The Boys' Doubles tournament of the 2013 Asian Junior Badminton Championships was held from July 10–14 in Kota Kinabalu, Malaysia. The defending champion of the last edition were Arya Maulana Aldiartama and Edi Subaktiar from Indonesia. Aldiartama this time teamed-up with Kevin Sanjaya Sukamuljo, and standing in the top seeds.
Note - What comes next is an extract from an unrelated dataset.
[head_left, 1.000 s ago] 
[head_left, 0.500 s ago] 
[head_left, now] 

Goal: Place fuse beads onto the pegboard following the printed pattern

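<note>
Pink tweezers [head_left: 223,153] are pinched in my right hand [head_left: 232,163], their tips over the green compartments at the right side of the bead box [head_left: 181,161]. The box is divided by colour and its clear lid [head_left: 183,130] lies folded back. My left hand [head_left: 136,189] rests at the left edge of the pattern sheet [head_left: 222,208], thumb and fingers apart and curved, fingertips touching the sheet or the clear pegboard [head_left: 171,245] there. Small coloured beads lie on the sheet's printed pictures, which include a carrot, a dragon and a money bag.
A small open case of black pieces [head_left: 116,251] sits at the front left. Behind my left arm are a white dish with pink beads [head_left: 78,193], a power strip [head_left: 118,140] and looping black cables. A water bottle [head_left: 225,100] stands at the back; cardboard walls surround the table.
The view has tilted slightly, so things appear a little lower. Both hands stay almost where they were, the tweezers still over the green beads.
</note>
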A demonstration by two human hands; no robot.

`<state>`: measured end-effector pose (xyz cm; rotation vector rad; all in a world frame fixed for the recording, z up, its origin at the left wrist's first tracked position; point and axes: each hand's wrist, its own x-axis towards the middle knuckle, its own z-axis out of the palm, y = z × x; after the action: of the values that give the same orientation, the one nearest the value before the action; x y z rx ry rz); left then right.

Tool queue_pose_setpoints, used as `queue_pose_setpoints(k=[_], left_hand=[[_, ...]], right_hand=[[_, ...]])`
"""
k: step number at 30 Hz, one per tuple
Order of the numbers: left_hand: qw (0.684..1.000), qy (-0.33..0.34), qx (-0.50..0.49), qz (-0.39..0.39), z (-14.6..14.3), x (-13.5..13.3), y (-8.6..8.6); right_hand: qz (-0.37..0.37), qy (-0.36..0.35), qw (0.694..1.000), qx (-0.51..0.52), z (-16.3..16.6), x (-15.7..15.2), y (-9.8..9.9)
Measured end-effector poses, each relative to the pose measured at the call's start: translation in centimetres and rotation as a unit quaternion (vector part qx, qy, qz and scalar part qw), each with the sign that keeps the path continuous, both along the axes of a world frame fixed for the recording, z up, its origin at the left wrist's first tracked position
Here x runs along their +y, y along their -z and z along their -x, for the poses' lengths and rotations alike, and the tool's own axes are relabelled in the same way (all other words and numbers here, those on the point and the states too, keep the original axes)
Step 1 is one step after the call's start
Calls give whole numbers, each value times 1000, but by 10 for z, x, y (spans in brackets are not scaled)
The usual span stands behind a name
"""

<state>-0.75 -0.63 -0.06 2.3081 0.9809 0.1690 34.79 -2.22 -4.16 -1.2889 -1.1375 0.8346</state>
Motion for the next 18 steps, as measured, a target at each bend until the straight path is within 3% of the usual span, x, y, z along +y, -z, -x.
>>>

The final turned into all-Chinese final after Li Junhui / Liu Yuchen faced their fellow countrymen Huang Kaixiang / Zheng Siwei in the finals that won by Li and Liu in straight games 21–15, 21–14.

==Seeded==

1. INA Arya Maulana Aldiartama / Kevin Sanjaya Sukamuljo (semi-final)
2. KOR Choi Sol-kyu / Park Se-woong (third round)
3. MAS Darren Isaac Devadass / Ong Yew Sin (third round)
4. KOR Kim Jae-hwan / Kim Jung-ho (quarter-final)
5. TPE Tien Tzu-chieh / Wang Chi-lin (quarter-final)
6. INA Arsya Isnanu Ardiputra / Yantoni Edy Saputra (second round)
7. CHN Li Junhui / Liu Yuchen (champion)
8. THA Dechapol Puavaranukroh / Ketlen Kittinupong (quarter-final)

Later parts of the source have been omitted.